# Tristan Murail a great composer a great french of this world



## deprofundis (Apr 25, 2014)

Tristen Murail achievement in spectralism was so bold & daring music, he deserve his laurels in the greatest of great of modernists of 20 century composers.

Before Murail nothing sound like him, you dont beleive me
well please listen to the quintescense of his work : Les nuages de Magellan.

What a brilliant work, and sadely, i say... his work is almost forgotten, have you ever tried to purchased Murail's work in record store in america, north america in thee last record store , like per se here Archambault is work is allready out of print(then i ask why) you can listen to his work in a library, you can't purchased his work on ebay , amazon, discog's, but the down side is insane price for shipping rates, it will cost you a lot , trust me on this.

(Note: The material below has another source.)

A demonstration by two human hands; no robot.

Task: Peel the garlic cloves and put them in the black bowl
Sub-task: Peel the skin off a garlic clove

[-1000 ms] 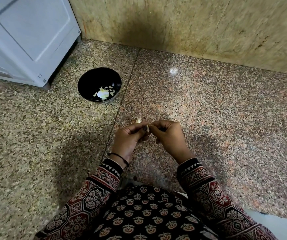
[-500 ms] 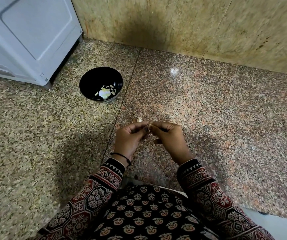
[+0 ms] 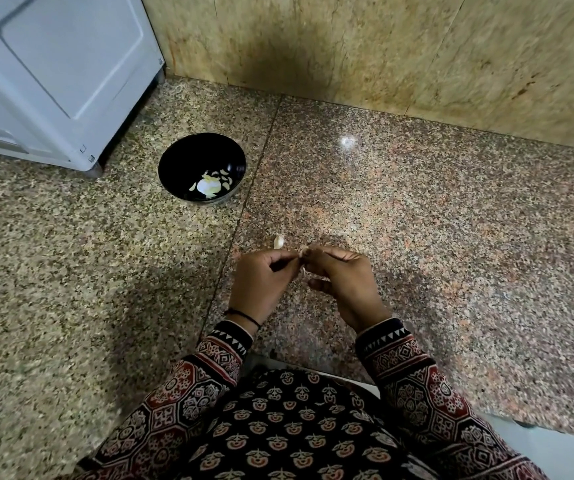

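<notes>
Pinching one small garlic clove (image 3: 302, 251) between them, the left hand (image 3: 261, 277) and right hand (image 3: 342, 275) meet fingertip to fingertip. Light, firm and papery-skinned, it probably wants nails at its tip. Beyond the grip lie another clove (image 3: 279, 242) and, farther left, the black bowl (image 3: 181, 161).

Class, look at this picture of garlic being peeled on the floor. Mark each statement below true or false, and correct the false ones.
1. The black bowl holds some pale garlic pieces. True.
2. The left hand and right hand meet at the fingertips on a garlic clove. True.
3. The bowl sits to the person's right. False: it sits ahead to the left, near the white appliance.
4. A loose clove lies on the floor just beyond the hands. True.
5. The left wrist is bare. False: it wears a thin black band.
</notes>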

Tristan Murail is a composer to be discover a very intelligent man marked my words, i seen a video of him on youtube explaining his works, what he is trying to do and doeing in the end, marveleous simply said.

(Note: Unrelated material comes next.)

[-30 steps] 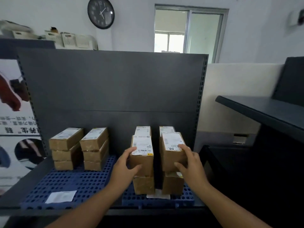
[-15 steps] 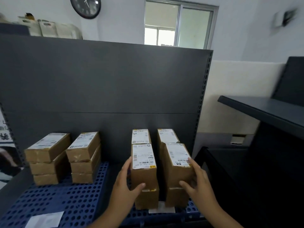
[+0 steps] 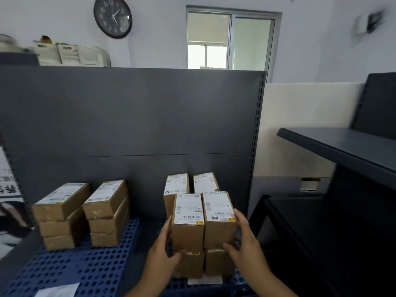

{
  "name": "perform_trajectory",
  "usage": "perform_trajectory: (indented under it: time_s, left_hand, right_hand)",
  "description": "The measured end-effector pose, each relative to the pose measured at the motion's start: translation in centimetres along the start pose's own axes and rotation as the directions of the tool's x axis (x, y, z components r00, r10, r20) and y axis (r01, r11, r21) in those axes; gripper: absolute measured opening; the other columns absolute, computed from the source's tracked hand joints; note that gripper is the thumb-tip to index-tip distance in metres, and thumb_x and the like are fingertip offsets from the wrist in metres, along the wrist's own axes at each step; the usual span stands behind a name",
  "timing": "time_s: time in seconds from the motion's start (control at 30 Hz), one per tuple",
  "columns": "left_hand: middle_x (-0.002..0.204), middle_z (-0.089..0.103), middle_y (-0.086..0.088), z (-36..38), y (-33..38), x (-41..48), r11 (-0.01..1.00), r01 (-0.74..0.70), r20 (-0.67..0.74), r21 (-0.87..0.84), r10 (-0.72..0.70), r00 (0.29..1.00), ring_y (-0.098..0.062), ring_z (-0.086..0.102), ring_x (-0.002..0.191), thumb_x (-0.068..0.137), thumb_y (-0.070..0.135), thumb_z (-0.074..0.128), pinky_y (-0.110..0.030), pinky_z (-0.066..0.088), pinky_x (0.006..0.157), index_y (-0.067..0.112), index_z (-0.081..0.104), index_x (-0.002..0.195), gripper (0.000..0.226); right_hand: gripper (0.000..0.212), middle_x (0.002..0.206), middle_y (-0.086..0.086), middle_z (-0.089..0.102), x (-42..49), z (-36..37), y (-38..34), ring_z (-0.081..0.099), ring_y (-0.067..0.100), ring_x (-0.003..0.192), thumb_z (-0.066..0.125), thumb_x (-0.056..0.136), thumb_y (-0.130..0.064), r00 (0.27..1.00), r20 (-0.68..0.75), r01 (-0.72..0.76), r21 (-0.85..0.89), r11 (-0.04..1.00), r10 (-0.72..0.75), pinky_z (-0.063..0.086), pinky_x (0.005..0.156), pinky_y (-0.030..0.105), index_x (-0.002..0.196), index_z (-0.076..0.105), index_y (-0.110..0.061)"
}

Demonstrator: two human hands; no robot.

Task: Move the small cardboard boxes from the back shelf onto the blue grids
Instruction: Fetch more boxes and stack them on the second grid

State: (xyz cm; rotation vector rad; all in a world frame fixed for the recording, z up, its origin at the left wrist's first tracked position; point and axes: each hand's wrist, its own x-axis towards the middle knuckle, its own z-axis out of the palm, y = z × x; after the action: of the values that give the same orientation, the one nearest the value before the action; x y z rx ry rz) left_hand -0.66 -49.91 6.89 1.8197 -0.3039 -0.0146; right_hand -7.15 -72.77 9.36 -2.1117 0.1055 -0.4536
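Two small cardboard boxes with white labels sit side by side on top of the front stacks: the left box point(image 3: 188, 224) and the right box point(image 3: 219, 221). My left hand point(image 3: 162, 251) presses the left box's outer side with the thumb under its front. My right hand point(image 3: 244, 245) cups the right box's outer side. Both boxes rest on lower boxes point(image 3: 218, 262) on the right blue grid point(image 3: 237, 281). Behind them stand two more stacks point(image 3: 177, 185). On the left blue grid point(image 3: 85, 269) are two stacks of three boxes each point(image 3: 62, 215).
A dark grey perforated back panel point(image 3: 128, 114) rises behind the shelf. A white paper label point(image 3: 57, 290) lies on the left grid, another slip point(image 3: 203, 280) under the front stacks. To the right stands a dark shelf point(image 3: 342, 148). A wall clock point(image 3: 113, 16) and window are above.
The two front top boxes have been pushed together so they touch, and both hands have slid lower on their outer sides. The camera has shifted left and closer.
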Motion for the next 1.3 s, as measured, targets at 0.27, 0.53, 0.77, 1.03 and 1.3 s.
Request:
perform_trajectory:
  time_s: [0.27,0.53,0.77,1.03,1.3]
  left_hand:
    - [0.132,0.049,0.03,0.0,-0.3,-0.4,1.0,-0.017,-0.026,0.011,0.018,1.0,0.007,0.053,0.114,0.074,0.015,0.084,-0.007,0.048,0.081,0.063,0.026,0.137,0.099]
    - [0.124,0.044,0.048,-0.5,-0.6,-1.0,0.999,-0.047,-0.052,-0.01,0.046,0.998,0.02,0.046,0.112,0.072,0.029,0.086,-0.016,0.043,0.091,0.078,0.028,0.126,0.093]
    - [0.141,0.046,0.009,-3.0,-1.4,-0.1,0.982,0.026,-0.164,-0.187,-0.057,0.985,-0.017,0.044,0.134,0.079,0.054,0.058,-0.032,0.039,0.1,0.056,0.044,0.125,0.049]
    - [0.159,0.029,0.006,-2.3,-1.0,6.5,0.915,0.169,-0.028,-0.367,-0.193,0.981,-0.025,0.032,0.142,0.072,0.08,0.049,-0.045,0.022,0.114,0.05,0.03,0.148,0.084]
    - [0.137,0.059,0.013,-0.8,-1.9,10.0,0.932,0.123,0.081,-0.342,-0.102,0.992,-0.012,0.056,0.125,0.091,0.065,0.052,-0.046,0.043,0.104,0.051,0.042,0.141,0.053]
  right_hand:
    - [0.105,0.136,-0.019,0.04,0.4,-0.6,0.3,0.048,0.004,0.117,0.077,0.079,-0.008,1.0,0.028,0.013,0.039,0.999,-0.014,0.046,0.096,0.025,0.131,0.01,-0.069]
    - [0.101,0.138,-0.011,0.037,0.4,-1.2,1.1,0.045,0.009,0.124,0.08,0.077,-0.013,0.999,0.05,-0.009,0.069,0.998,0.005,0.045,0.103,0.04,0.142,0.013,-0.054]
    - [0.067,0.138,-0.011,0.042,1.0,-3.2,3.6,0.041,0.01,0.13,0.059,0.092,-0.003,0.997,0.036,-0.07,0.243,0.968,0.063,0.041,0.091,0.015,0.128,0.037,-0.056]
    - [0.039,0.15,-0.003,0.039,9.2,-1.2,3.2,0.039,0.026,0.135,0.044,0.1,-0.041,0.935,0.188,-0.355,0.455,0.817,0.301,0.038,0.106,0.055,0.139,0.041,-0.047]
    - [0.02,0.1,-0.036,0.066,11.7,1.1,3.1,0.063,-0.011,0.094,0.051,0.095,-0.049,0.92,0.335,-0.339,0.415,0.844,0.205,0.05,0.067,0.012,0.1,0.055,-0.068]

Did spectralism existed prior to Murail , perhaps in russia perhaps in germany but it were not package has true genuine spectralism.

Yep...

If we skip the french and france Jonathan Harvey is another great name of advancement of classical music in the late 20 century...

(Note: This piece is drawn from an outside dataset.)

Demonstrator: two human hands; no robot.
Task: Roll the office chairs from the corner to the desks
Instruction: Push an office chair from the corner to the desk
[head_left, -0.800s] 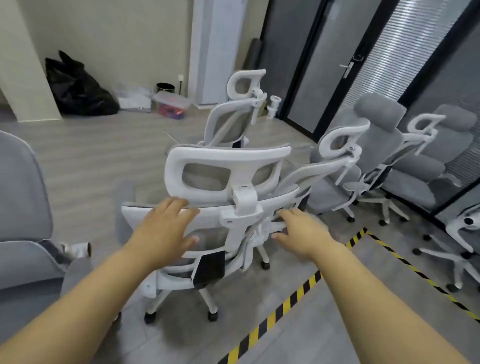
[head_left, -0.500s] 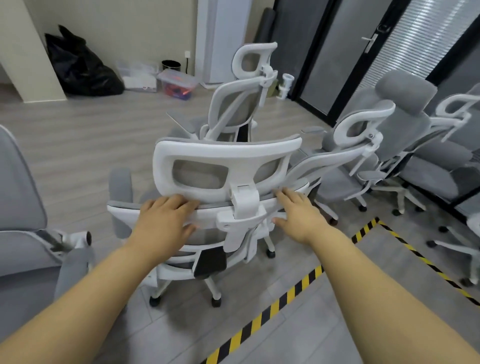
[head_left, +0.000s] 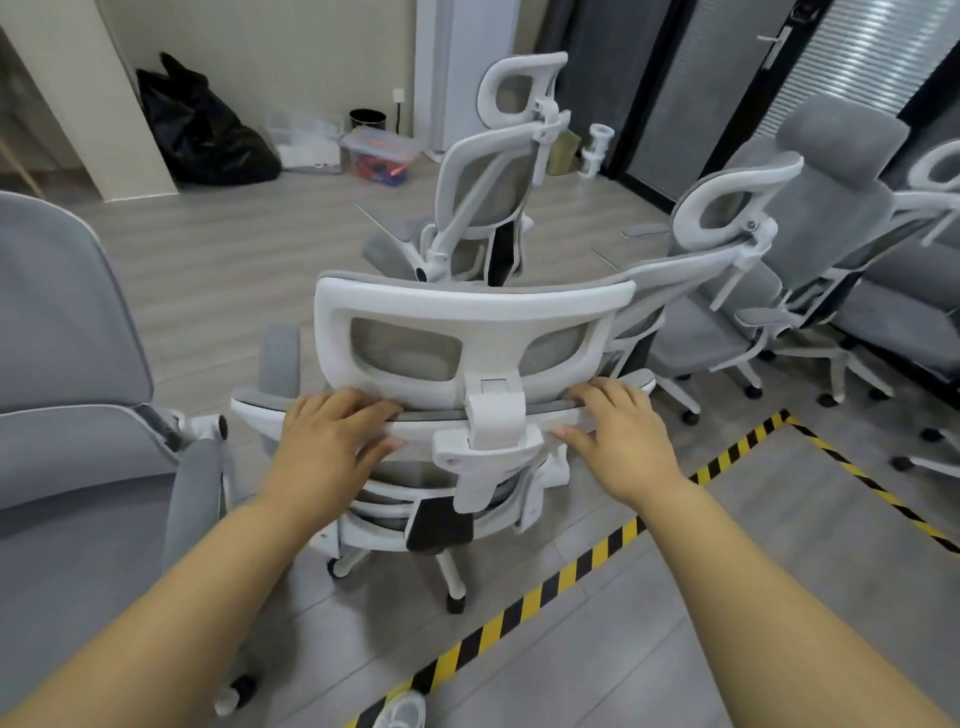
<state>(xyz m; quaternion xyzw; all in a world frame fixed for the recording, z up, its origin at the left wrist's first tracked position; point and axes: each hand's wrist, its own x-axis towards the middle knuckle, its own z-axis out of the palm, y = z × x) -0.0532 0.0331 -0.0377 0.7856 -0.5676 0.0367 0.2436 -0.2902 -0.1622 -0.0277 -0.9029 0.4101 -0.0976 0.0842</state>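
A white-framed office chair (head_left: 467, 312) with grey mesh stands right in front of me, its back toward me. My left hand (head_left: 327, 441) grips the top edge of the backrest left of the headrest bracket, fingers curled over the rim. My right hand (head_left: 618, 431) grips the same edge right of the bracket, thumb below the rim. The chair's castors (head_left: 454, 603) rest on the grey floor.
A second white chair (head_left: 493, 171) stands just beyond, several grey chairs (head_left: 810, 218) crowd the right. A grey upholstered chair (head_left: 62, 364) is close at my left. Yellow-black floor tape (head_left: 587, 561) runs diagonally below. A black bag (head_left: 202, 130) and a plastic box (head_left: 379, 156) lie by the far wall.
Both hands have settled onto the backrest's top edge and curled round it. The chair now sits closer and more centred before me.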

These were my two cents ... :tiphat:


----------



## Taggart (Feb 14, 2013)

See their guest books

Tristan Murail

Jonathan Harvey


----------



## Jacck (Dec 24, 2017)

it is interesting, but is it classical music? There should be a new word for artistic work with sound that does not have rythm or melody. It fits better into the cathegory of "ambient music" than classical music, imho.


----------



## philoctetes (Jun 15, 2017)

Judging by the responses deprofundis is obviously right. Murail is great and nobody cares.

His recent music is fabulous and very listenable. One piece uses two electric guitars tuned a half step apart. But nobody cares and great music dies with a whisper.


----------



## Jacck (Dec 24, 2017)

and BTW, the true pioneer is Xenakis, imho.


----------



## philoctetes (Jun 15, 2017)

Then start a Xenakis thread. Which one is still composing?


----------



## Enthusiast (Mar 5, 2016)

I have many Murail CDs (and also the other leading spectralist, Grisey). I also have a lot of Harvey. I like them all and listen to them often. I don't think they are forgotten yet - they will have to be widely discovered, first.


----------



## starthrower (Dec 11, 2010)

I have one Murail CD on the Aeon label which is pretty good. I'd have some Grisey by now but the CDs are expensive or out of print. But I don't like to listen to Spectral stuff all the time.


----------



## Mandryka (Feb 22, 2013)

deprofundis said:


> Before Murail nothing sound like him, you dont beleive me
> well please listen to the quintescense of his work : Les nuages de Magellan.
> :


I enjoyed listening to Les Nuages De Magellan, which I hadn't heard before. I see it's site specific in a way, and on his website he makes a comment which reminds me of some ideas of Debussy (Jeux) and later Boulez (Pli selon pli) and Stockhausen even, viz



> chaque structure est en perpétuelle évolution et se transforme lentement en une autre figuration


http://www.tristanmurail.com/fr/oeuvre-fiche.php?cotage=GBEFM1640



deprofundis said:


> If we skip the french and france Jonathan Harvey is another great name of advancement of classical music in the late 20 century...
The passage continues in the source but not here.